Last year we bit the bullet and got a “previously owned” vehicle to replace the lemon Buick, may it R.I.P. It’s a Subaru Forester with hail damage, which made it immensely cheaper than we would have otherwise been able to afford. The hail damage did not puncture the paint, but did make little dents and a couple of little clear coat cracks.
There was, however, a large scratch on the left rear fender and bumper (it’s all one piece), and we didn’t want rust or too many more comments. No problem to repair, right? A quick quote from B-Street Collision (where I have had great service after “not my fault” bumps), revealed that body damage to a Subaru is not cheaply repaired. $3,800 not cheaply.
What to do, what to do?
After a couple weeks or so of researching, questioning
our my abilities, and visiting local auto stores, I found the solution: Automotive Touchup online. They not only provide the most awesome products, but they give you fool fail proof, step-by-step instructions, and suggest the additional products you’ll need when you put items in your cart! It’s okay to ignore those, if you have your own (I had the fine grit sandpaper and the primer/filler already).

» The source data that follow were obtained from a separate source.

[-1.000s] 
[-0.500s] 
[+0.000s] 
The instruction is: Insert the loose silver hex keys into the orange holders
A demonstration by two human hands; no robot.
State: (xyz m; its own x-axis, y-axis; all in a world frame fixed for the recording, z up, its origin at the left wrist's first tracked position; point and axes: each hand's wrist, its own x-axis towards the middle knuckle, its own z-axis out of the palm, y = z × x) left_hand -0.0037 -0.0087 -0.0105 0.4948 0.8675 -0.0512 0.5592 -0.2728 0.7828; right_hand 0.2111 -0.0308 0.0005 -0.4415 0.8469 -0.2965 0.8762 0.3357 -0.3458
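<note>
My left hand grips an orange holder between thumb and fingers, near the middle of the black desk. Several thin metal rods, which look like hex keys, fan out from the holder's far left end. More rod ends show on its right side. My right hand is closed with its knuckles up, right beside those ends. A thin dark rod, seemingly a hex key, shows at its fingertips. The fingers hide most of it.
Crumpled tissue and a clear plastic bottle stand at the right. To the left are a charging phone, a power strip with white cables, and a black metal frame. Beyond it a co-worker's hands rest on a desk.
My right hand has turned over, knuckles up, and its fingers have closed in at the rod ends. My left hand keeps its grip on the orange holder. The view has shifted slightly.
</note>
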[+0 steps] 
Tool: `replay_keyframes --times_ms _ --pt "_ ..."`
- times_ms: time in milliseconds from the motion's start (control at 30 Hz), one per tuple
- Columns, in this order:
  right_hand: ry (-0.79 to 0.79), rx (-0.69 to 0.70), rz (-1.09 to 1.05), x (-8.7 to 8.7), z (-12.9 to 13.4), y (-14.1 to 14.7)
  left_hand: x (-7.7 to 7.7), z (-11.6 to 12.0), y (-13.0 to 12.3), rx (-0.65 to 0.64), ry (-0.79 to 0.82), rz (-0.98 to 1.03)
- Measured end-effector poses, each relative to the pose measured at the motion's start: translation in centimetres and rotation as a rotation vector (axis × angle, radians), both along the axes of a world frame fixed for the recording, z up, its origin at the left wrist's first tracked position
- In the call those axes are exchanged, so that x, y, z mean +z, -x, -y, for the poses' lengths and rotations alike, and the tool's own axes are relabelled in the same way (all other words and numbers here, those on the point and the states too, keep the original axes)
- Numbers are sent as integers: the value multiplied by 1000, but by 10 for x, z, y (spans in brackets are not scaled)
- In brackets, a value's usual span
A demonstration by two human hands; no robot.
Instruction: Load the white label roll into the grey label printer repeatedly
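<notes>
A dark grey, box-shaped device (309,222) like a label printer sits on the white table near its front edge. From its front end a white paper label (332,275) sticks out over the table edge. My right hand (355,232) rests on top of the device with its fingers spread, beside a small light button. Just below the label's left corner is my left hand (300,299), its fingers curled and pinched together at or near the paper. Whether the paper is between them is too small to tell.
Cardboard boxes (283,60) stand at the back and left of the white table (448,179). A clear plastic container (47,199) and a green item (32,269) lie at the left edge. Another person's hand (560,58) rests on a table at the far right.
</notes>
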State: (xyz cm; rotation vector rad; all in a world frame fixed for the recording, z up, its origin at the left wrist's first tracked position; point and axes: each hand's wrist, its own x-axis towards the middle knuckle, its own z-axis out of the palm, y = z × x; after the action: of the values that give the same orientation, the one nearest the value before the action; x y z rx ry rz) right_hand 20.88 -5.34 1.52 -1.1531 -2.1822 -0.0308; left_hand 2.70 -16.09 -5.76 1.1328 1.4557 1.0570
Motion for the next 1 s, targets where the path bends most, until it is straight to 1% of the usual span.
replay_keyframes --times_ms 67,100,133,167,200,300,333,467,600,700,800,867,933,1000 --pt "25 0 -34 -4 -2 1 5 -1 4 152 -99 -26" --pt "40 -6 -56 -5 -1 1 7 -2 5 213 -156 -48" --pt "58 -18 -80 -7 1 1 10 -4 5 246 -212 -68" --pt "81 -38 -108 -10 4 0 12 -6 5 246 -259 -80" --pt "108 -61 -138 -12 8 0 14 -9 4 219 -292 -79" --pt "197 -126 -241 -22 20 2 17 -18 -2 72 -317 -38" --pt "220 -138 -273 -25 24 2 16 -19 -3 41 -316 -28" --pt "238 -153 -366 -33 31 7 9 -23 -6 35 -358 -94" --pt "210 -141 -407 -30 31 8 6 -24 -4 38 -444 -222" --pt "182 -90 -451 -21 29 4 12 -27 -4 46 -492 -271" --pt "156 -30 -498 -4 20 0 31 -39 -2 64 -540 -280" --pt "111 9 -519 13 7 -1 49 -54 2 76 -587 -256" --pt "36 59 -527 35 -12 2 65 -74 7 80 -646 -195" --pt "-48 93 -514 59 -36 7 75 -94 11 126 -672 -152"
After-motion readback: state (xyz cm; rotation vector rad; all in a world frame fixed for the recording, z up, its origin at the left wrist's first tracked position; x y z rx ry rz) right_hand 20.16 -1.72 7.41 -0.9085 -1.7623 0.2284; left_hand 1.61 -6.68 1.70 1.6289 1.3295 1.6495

To get the correct color match, you plug in your vehicle specifics, and if it’s factory paint, they do the rest. My unusual color paint was a perfect match! I was able to “airbrush” the ending of my paint repair and not have to do the entire bumper. That part of the vehicle looks incredible. Much more affordable (under $60)! And easy-peasy to do! Just make sure the temperature is right, and you do it in a dust-free environment that also has ventilation. Give it time and don’t rush.
I chose a rare non-windy Nebraska day, opened the opposite garage door a couple of inches, and the side walk-through door on the other side of the vehicle several inches, and had the storage attic steps open so the electric fan would pull out fumes. (This does not pull into the living areas.) I hung a dropcloth 4″ off the floor to allow air, but not dust, to flow below where I painted.
First, you block off the area to be painted. I used newspaper, blue painter’s tape, and a few drop cloths to protect both the floor and the parts of the vehicle (including wheels) I didn’t want coated. Over protect those areas, and use the panel boundaries as your guides, so you paint the entire panels. Then, wipe, dry, sand. Fill in gouges with primer and let dry. Wipe, dry, sand, wipe, dry, sand, wipe, dry. Really dry. Let dry some more. Then shake, shake, shake…. Dust off the lint again. And very lightly spray just one coat (you do not want drips or sags). Let dry 15 minutes without getting dust on it. After three similar very light coats, let dry at least an hour, then clear coat it. Et voila! Give it a couple days to cure before buffing or washing.
The clear coat spray also went on the hail damaged areas where it looked like the factory coat had split, to prevent rusting. And, of course, since we got the Subaru there have been parking lot dings and a minor user error on the driver door. As soon as the weather becomes a little more predictable (meaning tornado season is over and the air conditioner has been prepped), I’ll be addressing those areas again.
It’s not professional unless a professional does it, but I can tell you this amateur did a pretty professional-looking job. Spray auto paint! Who knew?!
BTW, I haven’t been compensated for this review. I just tell it like it is. These products worked for me, and they could work for you, too, especially if you’re on a squeaky tight budget.